Look at every line below and count those containing "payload". Answer with the number only.

STUDY MATERIAL section start

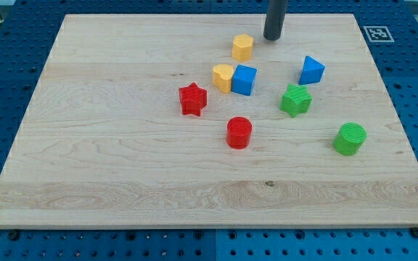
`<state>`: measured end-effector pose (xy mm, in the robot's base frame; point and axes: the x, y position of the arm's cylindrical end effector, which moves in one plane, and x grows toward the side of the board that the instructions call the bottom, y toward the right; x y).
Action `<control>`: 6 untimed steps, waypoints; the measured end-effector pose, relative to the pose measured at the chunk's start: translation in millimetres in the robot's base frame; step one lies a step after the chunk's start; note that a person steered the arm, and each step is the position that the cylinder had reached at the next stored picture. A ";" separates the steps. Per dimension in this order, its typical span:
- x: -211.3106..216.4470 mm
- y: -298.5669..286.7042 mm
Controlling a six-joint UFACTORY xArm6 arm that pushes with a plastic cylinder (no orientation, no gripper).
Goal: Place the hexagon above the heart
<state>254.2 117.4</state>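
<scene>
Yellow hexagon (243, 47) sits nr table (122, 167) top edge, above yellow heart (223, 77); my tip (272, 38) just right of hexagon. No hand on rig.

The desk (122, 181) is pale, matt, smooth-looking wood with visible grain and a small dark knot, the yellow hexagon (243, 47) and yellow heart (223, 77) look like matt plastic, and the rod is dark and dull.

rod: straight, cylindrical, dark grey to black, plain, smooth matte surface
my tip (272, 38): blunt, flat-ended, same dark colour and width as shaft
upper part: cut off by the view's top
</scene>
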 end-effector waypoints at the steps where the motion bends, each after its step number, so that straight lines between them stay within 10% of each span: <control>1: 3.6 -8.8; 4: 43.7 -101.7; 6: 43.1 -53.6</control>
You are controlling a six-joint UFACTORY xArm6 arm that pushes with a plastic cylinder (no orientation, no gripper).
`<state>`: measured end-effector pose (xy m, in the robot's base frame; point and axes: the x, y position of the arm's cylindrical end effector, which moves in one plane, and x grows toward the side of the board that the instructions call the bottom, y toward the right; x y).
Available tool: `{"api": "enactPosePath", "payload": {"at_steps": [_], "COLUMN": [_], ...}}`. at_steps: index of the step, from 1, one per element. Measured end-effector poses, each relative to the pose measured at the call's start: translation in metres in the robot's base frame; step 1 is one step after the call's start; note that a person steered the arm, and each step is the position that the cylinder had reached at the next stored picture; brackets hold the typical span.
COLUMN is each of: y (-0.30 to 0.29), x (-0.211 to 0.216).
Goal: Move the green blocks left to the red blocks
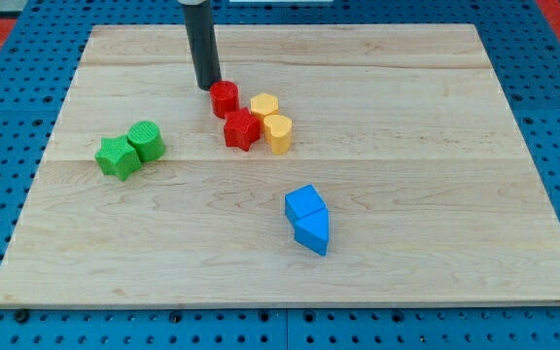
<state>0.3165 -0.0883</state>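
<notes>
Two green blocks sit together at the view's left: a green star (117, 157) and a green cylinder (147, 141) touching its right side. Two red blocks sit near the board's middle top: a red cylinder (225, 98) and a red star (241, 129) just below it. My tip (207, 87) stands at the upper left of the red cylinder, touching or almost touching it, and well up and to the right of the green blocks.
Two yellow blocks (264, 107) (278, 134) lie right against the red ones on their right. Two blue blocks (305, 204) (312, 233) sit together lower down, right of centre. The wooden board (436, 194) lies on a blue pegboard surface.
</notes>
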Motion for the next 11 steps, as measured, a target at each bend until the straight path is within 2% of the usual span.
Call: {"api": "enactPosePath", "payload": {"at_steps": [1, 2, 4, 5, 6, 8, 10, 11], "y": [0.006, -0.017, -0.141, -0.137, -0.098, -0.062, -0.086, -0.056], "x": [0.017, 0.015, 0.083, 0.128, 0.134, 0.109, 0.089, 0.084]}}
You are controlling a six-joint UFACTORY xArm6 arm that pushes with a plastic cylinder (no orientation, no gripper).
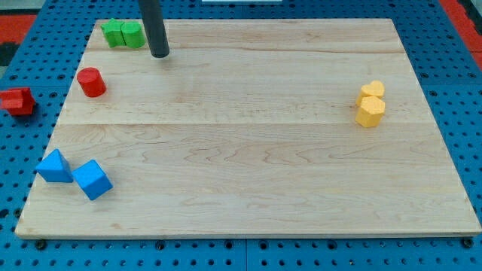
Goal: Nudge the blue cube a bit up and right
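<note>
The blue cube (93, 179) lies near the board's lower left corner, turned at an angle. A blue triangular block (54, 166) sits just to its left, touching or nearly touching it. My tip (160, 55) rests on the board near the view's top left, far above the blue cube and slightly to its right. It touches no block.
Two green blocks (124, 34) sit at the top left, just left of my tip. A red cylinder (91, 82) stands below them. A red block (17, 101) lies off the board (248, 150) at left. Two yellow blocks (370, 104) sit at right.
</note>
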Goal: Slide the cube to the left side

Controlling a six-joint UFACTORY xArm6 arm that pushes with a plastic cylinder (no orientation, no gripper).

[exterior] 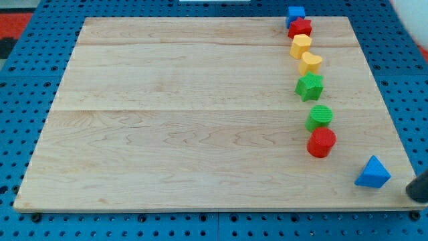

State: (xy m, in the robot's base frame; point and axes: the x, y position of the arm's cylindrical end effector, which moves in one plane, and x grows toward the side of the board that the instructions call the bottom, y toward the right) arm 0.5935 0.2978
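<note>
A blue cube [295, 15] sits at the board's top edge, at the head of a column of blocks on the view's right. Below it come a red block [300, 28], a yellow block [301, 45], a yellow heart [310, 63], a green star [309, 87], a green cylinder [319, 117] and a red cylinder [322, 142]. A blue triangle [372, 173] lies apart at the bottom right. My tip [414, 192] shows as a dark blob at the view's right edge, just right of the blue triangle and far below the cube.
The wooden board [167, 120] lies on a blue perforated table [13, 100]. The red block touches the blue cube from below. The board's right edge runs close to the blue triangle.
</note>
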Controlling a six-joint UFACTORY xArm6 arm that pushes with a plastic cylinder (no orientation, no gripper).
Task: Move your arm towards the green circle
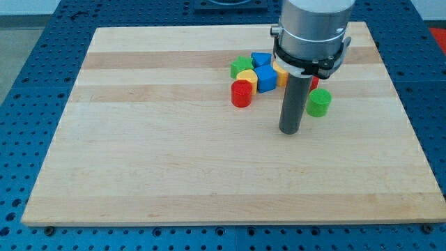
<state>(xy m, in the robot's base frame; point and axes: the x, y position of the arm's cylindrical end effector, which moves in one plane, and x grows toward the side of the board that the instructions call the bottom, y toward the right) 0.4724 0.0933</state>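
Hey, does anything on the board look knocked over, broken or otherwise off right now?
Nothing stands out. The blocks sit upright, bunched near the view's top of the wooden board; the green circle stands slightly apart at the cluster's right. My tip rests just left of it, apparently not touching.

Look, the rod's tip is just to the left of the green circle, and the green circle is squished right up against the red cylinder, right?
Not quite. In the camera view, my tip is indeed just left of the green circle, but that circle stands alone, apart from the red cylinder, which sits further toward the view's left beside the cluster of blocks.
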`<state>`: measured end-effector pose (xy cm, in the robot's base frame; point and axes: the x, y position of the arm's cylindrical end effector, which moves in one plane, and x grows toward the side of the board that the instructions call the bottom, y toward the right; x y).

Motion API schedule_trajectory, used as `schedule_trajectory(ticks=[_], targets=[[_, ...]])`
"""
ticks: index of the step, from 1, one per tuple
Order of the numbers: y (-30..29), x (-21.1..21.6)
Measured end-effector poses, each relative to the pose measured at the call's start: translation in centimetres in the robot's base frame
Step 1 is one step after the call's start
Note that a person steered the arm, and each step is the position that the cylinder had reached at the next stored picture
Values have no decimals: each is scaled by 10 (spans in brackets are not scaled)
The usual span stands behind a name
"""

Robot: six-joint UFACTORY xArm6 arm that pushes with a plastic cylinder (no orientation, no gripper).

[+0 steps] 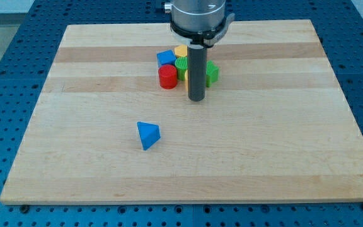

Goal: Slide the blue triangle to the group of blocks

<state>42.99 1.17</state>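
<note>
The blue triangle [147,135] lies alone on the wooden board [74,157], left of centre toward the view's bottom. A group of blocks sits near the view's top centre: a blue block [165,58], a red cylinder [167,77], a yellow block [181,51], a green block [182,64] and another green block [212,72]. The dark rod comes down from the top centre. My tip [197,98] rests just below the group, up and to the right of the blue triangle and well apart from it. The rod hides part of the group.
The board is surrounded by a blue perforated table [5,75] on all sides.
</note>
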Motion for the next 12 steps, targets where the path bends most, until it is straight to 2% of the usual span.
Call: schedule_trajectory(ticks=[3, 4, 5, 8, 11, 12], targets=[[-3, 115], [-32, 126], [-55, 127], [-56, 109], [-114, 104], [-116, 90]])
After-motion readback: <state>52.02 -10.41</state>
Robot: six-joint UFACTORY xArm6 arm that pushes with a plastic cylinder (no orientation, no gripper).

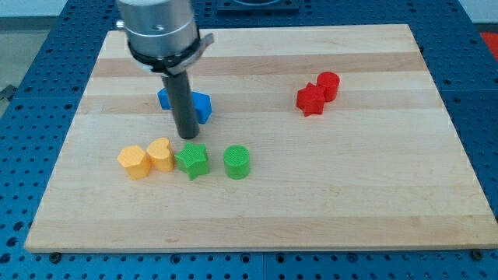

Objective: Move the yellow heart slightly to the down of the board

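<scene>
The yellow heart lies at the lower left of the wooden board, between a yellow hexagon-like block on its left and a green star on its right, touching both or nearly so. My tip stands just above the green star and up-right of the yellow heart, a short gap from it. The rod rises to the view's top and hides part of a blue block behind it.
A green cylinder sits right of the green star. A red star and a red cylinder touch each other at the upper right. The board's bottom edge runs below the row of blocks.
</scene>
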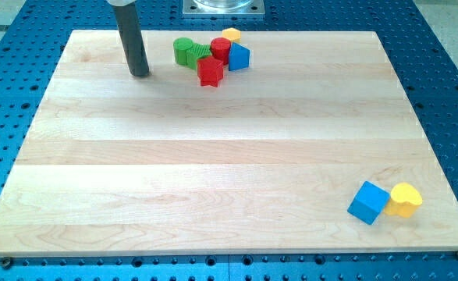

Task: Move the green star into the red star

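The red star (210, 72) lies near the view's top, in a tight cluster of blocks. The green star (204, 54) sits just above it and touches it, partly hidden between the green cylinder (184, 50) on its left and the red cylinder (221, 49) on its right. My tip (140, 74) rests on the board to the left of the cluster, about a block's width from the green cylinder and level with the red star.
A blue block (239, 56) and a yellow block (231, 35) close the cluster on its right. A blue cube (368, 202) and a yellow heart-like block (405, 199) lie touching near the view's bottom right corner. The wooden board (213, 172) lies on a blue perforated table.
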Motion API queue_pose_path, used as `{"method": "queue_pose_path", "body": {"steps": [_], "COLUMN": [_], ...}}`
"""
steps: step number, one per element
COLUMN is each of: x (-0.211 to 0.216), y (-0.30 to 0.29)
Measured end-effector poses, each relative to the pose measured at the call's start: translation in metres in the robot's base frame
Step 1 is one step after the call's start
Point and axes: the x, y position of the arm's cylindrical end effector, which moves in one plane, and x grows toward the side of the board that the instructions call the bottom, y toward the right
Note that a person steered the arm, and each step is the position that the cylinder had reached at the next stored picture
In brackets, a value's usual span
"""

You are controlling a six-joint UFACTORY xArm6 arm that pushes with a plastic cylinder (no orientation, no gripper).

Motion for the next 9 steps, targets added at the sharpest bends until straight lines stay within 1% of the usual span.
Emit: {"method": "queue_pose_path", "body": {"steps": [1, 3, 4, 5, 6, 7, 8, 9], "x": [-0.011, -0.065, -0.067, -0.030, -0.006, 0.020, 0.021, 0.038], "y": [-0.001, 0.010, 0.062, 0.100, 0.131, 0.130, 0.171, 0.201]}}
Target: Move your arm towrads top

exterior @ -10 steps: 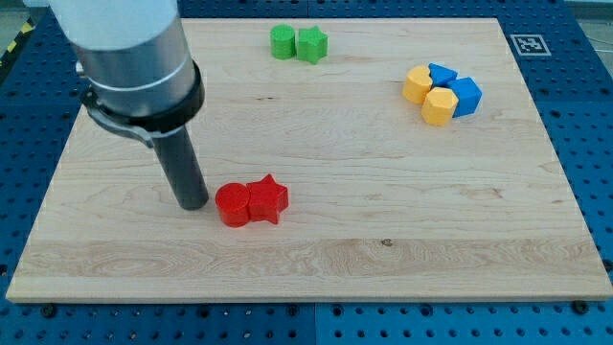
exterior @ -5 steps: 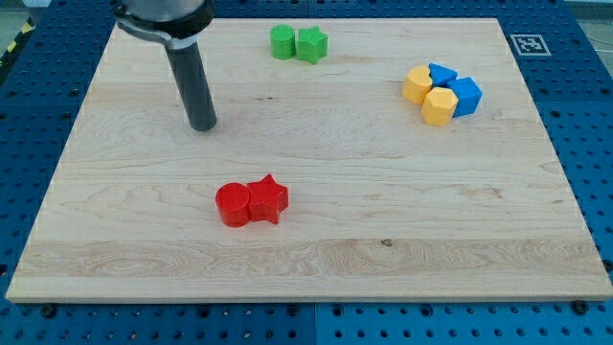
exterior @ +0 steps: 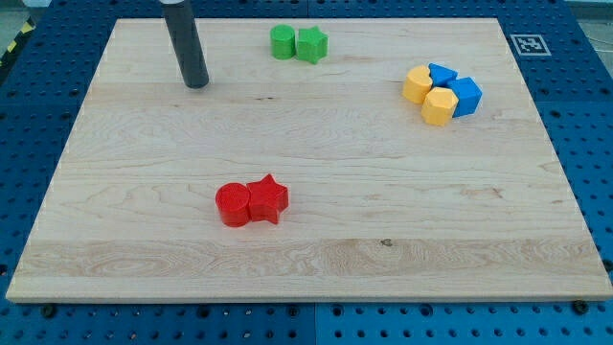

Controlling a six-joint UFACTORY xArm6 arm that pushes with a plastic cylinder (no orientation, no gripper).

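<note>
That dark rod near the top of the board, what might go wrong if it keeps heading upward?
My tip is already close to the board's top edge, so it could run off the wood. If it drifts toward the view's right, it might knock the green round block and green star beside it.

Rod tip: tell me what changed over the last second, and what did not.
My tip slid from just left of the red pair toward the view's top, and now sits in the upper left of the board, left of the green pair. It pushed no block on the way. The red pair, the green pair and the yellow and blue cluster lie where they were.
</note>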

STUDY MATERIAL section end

ANSWER FOR THE TASK: 2